Global Smart Grid Adoption is Going Strong
Smart grid adoption is happening across the globe. Examples are:
- Toronto, Ontario, Canada— Ontario was the first province in Canada to introduce what is referred to as “time-of-use pricing.” The system is said to have 100% smart meter deployment.
- Texas, U.S.— The electricity market in the state of Texas has been deregulated, and the state has close to a 100% saturation of smart meters along with an automated system to give customers their energy usage data through smart grid technology and web portals.
- Scandinavia— At 100% penetration, citizens of Sweden and Finland are seeing the benefits of the smart grid, including in-home smart technologies.
While the United States may be spending the most money on smart grid tech innovation and deployment, other countries making significant headway with implementation include Australia, New Zealand and parts of Europe, including Germany, Spain, the United Kingdom and France.

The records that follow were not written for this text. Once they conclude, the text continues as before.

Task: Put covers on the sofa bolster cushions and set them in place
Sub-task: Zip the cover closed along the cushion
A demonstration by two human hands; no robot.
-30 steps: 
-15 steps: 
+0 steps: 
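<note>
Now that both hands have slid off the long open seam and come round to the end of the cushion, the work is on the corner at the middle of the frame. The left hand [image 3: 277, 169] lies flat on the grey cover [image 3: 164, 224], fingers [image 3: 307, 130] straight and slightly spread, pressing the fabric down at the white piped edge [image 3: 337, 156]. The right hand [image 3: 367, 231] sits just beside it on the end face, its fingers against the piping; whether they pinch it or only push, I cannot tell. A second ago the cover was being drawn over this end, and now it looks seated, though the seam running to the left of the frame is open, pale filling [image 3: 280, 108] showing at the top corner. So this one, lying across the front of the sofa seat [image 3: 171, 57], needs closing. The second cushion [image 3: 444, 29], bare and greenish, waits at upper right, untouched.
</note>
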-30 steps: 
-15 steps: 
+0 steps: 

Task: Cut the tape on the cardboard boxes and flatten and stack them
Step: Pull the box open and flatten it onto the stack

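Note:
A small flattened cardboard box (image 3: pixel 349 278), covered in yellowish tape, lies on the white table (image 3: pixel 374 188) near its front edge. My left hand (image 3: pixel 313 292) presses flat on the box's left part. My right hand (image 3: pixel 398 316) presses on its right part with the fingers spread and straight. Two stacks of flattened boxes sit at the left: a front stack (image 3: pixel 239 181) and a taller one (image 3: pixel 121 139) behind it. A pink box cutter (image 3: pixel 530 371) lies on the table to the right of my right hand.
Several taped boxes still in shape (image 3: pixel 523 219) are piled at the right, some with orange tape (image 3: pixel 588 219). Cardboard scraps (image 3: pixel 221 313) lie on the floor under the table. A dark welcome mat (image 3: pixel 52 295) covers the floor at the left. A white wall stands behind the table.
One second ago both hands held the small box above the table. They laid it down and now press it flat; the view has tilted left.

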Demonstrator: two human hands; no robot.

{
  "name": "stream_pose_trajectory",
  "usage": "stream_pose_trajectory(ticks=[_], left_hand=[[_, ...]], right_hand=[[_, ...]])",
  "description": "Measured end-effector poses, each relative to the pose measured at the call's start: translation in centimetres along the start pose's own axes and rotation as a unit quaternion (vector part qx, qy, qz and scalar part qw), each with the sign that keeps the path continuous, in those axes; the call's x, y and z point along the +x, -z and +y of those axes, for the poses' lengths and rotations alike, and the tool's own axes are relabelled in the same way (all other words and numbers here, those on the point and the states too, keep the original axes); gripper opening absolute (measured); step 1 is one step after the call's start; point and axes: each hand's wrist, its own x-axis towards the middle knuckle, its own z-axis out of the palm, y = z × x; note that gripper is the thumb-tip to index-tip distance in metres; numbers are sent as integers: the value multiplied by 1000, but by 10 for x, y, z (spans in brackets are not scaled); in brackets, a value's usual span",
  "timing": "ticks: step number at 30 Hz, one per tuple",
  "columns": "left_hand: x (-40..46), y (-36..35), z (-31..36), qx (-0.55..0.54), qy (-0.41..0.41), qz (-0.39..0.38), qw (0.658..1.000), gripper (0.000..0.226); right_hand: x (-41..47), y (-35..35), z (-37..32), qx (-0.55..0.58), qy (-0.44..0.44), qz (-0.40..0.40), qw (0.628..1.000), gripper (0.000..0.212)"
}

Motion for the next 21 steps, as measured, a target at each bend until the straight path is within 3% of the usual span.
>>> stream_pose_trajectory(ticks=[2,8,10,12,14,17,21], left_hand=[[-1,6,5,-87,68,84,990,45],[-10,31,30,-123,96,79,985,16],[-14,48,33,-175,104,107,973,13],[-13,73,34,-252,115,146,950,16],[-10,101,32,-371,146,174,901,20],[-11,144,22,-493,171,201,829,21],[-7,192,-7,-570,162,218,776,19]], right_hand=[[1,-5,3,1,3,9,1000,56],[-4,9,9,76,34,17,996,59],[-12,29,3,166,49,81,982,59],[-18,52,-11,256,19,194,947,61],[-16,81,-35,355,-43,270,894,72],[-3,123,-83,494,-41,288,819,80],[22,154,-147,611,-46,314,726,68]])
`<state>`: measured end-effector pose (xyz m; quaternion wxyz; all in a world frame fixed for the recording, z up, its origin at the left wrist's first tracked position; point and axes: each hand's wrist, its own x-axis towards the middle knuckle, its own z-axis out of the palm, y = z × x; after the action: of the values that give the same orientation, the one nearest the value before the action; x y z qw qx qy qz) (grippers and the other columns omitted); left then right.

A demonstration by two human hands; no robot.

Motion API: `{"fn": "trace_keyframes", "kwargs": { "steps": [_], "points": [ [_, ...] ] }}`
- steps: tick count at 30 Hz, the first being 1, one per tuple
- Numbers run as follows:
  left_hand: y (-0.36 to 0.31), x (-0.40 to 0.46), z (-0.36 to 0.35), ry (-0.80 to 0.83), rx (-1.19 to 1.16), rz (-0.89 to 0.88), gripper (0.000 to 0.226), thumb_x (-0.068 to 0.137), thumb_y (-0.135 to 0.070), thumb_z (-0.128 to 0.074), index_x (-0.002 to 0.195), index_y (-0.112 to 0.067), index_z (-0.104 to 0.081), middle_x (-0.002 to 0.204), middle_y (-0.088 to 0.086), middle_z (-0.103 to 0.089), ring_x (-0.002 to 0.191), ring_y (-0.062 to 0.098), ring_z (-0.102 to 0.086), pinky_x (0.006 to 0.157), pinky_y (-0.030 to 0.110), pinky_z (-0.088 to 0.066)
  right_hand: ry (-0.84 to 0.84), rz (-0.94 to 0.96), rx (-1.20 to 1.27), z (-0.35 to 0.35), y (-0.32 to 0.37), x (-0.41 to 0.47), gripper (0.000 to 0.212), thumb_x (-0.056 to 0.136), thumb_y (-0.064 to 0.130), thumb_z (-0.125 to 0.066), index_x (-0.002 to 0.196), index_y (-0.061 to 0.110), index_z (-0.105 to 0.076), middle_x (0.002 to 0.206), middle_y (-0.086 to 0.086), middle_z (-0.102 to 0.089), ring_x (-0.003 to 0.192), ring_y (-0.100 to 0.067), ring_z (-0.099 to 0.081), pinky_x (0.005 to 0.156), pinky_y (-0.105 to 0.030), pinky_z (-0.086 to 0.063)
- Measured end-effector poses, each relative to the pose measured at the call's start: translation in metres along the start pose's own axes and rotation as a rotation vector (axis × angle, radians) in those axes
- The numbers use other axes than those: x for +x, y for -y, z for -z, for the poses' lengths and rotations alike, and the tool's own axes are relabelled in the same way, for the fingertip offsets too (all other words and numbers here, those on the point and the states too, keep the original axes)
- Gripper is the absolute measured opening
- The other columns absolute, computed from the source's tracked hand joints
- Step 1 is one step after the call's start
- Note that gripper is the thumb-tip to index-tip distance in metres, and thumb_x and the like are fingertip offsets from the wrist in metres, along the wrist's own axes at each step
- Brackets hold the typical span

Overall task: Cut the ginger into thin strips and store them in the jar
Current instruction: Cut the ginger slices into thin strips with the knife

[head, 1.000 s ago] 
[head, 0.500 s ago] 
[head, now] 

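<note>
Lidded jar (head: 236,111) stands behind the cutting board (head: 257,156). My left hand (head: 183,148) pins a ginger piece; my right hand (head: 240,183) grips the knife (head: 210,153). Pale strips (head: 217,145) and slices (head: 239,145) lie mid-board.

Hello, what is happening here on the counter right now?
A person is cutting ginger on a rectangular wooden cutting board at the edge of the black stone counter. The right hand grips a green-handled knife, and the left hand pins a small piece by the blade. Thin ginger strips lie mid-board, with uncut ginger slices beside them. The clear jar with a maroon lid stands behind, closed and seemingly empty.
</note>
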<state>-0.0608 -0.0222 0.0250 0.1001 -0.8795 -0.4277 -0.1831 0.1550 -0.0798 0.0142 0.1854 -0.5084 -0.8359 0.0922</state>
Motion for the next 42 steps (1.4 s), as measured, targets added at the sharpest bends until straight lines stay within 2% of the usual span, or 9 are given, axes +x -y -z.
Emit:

In Asia, while Japan and South Korea are already heavily invested in the smart grid, China is poised to become a major investor. Asia and Latin America are seen as emerging smart grid markets as they roll out smart meter programs in India and Brazil.
Electric cables in Japan
In future, for Smart Grid technology to further grow exponentially, the following implementations need to be considered:
- Data connection between demand (when you turn a light on) and generation (energy being created in a power plant). If you can get more granular data about usage, you can better forecast energy needs and usage, which then can be applied to create more efficient energy generation.
- Electricity storage. When there’s low energy demand, excess energy should be able to be stored and then accessed or discharged during peak usage periods. For an example of storage on a small scale, consider an electric vehicle — when turned off and plugged in, it’s storing energy to be used during the day when the car is running.
- Automated energy efficiency for consumers. Businesses do not usually have the time or inclination to proactively make their offices, factories and other environments more energy-efficient. In order to reduce energy usage and shift grid load, we need more services that automatically make smarter energy choices.
- The private market needs to step up to the plate. Instead of relying on government-sponsored programs, the private sector needs to develop products and/or services that can be easily packaged and delivered to consumers. For example, a telecom company could add an energy efficiency program to its offerings, adding a commercial layer to the smart grid so it becomes more accessible to consumers.
Regardless of where the innovations are coming from, smart grid infrastructure serves utilities and consumers by leveraging information technology to bring advanced communications to a previously “dumb” network.
By putting a greater emphasis on information retrieval, aggregation, reporting and analysis, the potential to save on energy and modify energy consumption behavior can benefit everyone.